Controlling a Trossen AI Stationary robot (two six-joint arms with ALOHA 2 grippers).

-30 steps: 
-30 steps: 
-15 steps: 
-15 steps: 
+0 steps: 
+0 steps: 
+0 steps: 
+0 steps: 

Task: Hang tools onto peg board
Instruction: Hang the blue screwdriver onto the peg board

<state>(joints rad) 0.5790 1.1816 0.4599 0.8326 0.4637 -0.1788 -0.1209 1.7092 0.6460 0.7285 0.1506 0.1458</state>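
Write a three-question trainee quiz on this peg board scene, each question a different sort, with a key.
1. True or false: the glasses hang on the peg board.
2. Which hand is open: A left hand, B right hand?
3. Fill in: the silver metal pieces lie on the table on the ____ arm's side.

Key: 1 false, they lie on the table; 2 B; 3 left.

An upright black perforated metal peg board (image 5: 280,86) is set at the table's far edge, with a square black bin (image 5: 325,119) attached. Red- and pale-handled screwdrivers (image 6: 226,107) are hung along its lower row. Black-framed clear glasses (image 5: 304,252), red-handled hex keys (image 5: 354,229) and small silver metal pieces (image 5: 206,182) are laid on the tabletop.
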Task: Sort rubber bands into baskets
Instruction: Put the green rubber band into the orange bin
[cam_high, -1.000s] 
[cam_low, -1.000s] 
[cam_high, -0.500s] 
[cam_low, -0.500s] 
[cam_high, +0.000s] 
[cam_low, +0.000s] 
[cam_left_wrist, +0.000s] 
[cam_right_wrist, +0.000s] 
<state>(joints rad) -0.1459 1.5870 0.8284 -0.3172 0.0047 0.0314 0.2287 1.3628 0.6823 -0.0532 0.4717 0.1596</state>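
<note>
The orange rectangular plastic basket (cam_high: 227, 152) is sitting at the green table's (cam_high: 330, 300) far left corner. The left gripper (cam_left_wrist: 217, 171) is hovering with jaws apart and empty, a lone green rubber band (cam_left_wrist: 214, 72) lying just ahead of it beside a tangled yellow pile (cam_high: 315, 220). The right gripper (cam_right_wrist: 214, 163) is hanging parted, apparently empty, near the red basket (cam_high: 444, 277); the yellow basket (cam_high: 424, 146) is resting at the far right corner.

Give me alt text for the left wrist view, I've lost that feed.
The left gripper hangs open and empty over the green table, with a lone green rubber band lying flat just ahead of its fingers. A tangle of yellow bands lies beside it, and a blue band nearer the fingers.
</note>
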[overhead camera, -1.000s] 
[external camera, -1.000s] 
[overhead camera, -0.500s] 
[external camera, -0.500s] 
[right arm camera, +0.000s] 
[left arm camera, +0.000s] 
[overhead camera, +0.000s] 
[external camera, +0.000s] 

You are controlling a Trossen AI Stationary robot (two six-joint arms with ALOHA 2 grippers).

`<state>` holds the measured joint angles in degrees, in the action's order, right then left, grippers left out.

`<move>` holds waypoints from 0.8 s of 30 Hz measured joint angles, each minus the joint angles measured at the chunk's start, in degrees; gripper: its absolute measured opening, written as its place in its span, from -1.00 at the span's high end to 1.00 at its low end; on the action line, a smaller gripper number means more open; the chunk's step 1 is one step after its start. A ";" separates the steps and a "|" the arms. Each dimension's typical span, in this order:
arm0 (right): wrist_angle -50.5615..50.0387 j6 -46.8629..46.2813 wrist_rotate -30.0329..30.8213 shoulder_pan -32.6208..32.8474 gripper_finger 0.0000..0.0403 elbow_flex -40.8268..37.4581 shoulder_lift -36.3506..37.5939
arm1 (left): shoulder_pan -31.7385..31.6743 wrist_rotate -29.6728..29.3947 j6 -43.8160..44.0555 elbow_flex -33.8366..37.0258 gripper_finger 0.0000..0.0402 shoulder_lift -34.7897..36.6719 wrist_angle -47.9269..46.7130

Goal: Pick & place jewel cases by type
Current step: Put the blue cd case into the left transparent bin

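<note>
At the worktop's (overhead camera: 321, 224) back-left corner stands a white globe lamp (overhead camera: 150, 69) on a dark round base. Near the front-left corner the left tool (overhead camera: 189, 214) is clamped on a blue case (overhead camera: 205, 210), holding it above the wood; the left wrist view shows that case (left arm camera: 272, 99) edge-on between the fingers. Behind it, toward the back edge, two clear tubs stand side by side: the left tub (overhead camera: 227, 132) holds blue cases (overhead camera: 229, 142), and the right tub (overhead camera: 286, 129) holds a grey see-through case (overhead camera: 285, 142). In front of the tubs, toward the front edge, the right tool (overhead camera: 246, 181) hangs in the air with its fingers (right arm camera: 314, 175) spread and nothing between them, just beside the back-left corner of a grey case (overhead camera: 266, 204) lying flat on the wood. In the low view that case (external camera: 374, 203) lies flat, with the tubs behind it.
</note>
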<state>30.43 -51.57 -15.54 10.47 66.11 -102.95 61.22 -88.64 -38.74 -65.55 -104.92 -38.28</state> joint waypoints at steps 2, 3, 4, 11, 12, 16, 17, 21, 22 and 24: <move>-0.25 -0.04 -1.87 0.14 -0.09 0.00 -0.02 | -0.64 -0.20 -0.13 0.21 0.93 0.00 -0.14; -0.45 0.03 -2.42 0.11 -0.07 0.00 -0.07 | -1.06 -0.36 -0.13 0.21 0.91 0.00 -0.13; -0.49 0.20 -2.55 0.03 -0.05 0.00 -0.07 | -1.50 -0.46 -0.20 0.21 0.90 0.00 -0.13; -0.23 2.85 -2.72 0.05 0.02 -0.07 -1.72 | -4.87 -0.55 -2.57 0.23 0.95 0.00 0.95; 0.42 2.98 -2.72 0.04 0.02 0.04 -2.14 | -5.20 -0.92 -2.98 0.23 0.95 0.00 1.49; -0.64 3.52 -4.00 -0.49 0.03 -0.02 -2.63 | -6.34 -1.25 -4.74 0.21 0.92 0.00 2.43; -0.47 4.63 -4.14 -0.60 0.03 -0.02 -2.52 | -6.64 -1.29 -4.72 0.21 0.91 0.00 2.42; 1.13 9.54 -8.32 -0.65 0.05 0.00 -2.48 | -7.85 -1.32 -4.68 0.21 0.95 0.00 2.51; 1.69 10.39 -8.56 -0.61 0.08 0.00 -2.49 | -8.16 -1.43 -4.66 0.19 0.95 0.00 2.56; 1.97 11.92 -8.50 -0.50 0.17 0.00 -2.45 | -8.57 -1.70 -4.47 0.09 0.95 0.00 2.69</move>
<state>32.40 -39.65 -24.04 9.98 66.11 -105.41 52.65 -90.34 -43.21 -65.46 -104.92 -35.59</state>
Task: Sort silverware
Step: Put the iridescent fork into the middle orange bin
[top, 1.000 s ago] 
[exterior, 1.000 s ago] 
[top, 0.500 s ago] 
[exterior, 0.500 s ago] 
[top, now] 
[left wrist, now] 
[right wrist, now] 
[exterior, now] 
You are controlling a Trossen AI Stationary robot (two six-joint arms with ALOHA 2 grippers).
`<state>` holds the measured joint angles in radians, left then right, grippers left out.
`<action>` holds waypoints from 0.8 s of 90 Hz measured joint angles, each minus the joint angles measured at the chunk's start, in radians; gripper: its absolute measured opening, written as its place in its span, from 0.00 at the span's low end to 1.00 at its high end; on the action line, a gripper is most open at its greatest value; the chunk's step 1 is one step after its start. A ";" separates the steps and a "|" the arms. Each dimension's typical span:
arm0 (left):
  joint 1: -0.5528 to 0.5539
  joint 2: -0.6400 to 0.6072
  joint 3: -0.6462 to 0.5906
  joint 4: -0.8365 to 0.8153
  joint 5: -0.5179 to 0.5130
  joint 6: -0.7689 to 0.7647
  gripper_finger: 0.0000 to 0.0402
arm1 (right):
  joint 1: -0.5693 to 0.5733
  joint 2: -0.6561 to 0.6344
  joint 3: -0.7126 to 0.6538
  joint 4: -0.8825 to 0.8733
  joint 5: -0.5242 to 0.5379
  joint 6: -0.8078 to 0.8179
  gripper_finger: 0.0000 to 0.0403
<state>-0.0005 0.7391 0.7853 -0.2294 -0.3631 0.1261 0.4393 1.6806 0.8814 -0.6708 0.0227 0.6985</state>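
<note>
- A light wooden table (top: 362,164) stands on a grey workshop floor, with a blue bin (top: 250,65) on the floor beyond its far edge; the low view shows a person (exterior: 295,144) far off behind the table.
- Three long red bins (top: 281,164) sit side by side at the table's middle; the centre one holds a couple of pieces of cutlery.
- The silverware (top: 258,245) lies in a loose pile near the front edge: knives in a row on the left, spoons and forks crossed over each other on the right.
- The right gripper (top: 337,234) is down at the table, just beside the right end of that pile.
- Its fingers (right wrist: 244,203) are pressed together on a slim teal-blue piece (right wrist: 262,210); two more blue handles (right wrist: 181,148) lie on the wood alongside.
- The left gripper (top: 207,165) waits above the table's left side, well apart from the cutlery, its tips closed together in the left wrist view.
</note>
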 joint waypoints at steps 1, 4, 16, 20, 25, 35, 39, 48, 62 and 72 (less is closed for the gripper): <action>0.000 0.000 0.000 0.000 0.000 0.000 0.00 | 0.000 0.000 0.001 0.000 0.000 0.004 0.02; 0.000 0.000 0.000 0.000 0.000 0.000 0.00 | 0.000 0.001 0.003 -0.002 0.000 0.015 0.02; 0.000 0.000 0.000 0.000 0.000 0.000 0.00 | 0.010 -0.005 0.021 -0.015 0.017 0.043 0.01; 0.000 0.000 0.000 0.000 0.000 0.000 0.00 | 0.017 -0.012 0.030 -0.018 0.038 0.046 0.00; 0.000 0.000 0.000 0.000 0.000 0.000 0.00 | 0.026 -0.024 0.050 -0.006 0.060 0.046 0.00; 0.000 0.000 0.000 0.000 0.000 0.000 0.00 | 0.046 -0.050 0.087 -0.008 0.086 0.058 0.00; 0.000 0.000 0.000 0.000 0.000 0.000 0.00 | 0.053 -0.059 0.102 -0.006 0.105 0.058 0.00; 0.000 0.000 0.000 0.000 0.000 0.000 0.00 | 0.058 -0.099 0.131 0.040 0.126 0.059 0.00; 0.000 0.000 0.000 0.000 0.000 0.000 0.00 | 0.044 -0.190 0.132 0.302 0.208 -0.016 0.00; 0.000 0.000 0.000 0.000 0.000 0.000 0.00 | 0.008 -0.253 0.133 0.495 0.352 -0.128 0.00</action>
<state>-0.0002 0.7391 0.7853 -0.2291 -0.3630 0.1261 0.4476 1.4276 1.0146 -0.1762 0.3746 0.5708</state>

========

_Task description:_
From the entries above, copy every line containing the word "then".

_Problem solution:_
`<state>` holds the measured joint angles in degrees, in the action's order, right then left, grippers left out.
`<state>` holds the measured joint angles in radians, left then right, grippers left out.

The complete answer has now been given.